#### Required work:
Check each line of the records below and collect those holding "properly".
*** Block opens ***
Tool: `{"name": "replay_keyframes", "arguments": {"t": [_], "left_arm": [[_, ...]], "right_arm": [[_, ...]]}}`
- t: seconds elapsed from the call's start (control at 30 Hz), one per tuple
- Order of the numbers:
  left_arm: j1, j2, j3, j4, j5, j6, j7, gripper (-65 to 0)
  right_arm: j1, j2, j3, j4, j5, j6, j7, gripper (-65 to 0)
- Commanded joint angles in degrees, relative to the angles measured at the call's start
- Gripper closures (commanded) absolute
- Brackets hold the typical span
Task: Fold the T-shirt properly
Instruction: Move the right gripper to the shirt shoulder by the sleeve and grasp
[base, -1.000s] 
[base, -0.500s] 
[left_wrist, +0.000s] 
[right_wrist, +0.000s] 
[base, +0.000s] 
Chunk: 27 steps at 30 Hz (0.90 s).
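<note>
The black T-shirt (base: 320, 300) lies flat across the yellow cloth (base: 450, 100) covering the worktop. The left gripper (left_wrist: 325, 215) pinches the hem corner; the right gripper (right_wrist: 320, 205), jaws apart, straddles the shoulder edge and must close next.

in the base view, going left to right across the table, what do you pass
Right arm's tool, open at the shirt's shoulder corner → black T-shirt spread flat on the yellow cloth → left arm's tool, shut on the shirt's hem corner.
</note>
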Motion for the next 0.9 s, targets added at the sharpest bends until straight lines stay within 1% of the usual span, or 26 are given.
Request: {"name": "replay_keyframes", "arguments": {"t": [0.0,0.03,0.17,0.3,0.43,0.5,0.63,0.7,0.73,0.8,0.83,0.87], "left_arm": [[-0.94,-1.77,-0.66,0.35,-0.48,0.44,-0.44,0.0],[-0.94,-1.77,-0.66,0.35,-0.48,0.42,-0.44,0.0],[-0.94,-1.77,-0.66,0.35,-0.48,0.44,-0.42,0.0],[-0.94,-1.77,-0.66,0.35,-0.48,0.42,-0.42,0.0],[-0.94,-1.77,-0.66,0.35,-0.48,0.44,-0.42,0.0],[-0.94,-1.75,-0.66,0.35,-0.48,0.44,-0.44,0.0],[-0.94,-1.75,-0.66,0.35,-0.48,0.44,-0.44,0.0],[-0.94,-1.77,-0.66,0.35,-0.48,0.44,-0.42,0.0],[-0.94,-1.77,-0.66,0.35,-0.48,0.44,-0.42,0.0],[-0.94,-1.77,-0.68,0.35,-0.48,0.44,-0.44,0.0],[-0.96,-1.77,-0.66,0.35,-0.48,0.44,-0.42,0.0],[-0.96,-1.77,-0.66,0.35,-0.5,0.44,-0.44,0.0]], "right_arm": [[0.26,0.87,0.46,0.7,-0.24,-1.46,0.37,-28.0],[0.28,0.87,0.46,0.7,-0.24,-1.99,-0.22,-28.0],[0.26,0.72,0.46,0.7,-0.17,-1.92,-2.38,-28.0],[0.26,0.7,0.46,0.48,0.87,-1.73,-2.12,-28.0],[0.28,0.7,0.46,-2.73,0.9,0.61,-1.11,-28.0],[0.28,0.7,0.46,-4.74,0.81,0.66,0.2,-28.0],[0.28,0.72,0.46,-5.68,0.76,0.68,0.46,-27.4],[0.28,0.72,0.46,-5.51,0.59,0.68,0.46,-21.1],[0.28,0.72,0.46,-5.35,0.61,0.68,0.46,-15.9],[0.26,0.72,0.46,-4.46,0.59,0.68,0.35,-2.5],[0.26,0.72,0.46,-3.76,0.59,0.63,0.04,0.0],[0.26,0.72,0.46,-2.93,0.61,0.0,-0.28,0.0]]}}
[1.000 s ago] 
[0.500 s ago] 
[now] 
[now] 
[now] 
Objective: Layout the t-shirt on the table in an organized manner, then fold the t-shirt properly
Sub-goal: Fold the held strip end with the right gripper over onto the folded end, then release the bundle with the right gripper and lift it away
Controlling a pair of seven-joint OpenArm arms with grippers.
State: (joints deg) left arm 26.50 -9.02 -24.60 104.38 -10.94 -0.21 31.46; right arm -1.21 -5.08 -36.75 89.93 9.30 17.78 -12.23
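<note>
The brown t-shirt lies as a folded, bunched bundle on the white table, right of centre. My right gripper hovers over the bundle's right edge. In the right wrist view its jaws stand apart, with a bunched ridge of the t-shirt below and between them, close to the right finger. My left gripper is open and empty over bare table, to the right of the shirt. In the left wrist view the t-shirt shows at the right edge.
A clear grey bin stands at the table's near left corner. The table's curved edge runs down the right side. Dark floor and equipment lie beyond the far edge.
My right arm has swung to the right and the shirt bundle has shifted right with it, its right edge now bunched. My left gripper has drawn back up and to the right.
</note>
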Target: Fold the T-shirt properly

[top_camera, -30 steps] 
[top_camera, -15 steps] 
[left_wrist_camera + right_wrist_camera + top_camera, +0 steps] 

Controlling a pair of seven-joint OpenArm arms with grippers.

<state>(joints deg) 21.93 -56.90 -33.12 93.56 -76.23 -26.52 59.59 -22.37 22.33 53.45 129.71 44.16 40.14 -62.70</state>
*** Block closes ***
#### Output for this task:
Task: Fold the T-shirt properly
Objective: Layout the t-shirt on the table in an organized manner, then fold the t-shirt properly
Target: Fold the T-shirt properly

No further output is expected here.